• **About this exercise**: I'd ask you to write out the lines below exactly, with no images.

Source data START

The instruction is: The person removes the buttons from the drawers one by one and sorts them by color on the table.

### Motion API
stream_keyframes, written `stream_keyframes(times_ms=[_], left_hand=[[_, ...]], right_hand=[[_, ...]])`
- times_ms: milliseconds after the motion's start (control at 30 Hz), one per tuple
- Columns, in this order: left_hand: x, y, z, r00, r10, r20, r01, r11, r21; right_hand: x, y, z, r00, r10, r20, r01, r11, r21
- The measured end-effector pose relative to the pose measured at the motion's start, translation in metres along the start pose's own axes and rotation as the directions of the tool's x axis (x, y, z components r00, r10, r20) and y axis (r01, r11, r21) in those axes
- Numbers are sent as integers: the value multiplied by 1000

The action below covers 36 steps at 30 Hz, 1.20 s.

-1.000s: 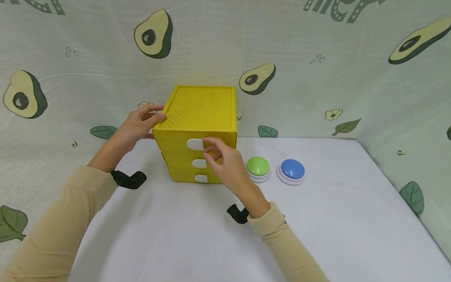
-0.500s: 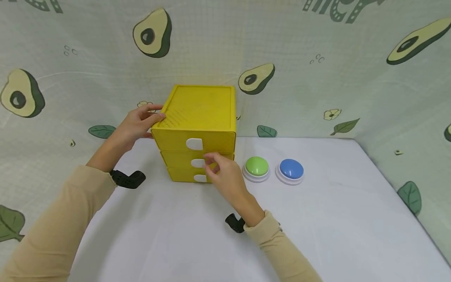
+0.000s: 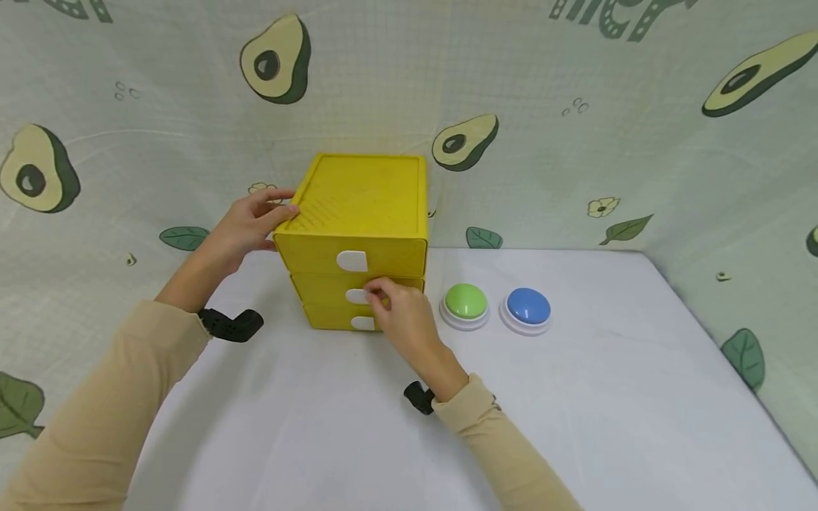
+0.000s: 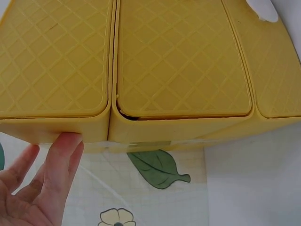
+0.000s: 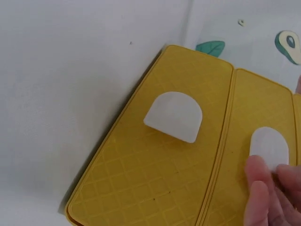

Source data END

• **Result for this exercise**:
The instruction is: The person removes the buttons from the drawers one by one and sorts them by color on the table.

### Motion API
stream_keyframes, written `stream_keyframes(times_ms=[_], left_hand=[[_, ...]], right_hand=[[_, ...]])`
- times_ms: milliseconds after the motion's start (control at 30 Hz), one per tuple
- Columns, in this order: left_hand: x, y, z, r00, r10, r20, r01, r11, r21; right_hand: x, y, z, r00, r10, r20, r01, r11, r21
- The measured end-effector pose relative to the pose measured at the motion's start, translation in metres along the start pose's own axes and rotation as the directions of the tool's x axis (x, y, z components r00, r10, r20) and y axis (r01, r11, r21) in those axes
- Numbers are sent as integers: the value multiplied by 1000

The action below covers 36 steps at 30 Hz, 1.20 s.

-1.000s: 
-0.500s: 
+0.000s: 
+0.000s: 
+0.000s: 

No further output is required.